(A.) Policy and legislation
(A.1) Policy objectives
The European Global Navigation Satellite System (EGNSS) encompasses the Global Satellite Navigation System established under the Galileo programme and the European Geostationary Overlay Service (EGNOS).
Galileo entered Initial Operational Capability (IOC) phase in 2016. Since then, anyone with a Galileo-enabled device is able to use its signals for positioning, navigation and timing. Currently there are more than 200 Galileo-ready models of smartphones and tablets available in the market contributing to an installed base greater than 2 billion. Galileo is also adopted in additional users’ domains such as transportation and the professional one (e.g. surveying or agriculture applications).
The Galileo system is currently providing three types of services:
- Open Service (OS): Galileo open and free of charge service set up for positioning and timing services.
- Public Regulated Service (PRS): Service restricted to government-authorised users, for sensitive applications that require a high level of service continuity.
- Search and Rescue Service (SAR): Europe’s contribution to COSPAS-SARSAT, an international satellite-based search and rescue distress alert detection system.
Once the system reaches its Full Operational Capability it will also offer a High Accuracy Service (HAS), a service complementing the OS by providing an additional navigation signal and added-value services in a different frequency band. The HAS signal will provide a precision down to 20 cm, globally on Earth.
EGNOS is Europe's regional satellite-based augmentation system (SBAS) that is used to improve the performance of global navigation satellite systems, such as GPS and Galileo.
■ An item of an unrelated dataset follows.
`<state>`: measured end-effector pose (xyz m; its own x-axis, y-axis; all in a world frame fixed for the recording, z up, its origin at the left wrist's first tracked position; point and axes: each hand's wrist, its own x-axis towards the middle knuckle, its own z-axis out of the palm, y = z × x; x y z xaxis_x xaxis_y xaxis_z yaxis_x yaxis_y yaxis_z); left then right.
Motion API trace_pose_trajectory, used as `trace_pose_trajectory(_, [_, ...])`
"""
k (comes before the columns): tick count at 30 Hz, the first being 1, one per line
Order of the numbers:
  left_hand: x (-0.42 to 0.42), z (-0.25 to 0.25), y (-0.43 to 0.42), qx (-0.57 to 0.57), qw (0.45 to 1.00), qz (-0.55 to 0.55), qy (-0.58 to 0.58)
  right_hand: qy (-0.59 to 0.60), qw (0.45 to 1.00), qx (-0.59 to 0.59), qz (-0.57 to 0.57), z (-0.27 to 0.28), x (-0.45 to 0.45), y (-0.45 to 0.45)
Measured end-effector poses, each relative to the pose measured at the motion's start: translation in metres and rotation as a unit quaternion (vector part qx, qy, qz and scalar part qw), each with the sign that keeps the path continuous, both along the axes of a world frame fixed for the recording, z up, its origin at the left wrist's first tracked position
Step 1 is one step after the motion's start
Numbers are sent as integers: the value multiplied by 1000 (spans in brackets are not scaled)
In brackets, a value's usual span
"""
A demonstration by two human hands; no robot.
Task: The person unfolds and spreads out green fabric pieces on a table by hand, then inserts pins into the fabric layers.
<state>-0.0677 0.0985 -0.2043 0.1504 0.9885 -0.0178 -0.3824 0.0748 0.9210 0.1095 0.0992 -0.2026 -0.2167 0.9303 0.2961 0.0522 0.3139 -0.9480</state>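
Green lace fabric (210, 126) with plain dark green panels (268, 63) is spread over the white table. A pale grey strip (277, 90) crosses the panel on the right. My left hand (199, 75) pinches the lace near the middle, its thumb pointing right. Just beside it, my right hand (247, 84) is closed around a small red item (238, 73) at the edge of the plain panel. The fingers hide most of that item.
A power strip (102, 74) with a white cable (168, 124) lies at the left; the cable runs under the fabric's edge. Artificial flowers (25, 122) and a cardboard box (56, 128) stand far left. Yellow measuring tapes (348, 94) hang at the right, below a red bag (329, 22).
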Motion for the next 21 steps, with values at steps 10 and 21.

It has been deployed to provide safety of life navigation services to aviation, maritime and land-based users over most of Europe. EGNOS improves the accuracy and reliability of satellite navigation positioning information, while also providing a crucial integrity message regarding the continuity and availability of a signal.
Both Galileo and EGNOS services create extensive socio-economic benefits, and the range of its applications is wide, spanning across numerous market segments and generating value for both, public and private sectors. The links between Galileo services and ICT are particularly strong, as satellite navigation services are considered one of the key enabling technologies for ICT, and are becoming increasingly important for the digital agenda.
The objective of the EU is to ensure that Galileo and EGNOS are widely used, and standardisation plays an important role in this process, especially when it comes to downstream market of EGNSS services, which is still emerging. Standards are a powerful tool to support safety-related applications as well as to ensure the interoperability of Galileo services. Introducing or updating standards related to EGNSS downstream applications is therefore a priority.
(A.2) EC perspective and progress report
The importance of standardisation in relation to space has been evoked during the public consultation on the Space Strategy for Europe, which ranked standardisation as most important for the market uptake of Galileo and EGNOS. In reaction to this, the European Commission’s Space Strategy for Europe, adopted on 26 October 2016, states that “in longer term, the Commission will encourage the uptake of space solutions through standardisation measures and roadmaps”.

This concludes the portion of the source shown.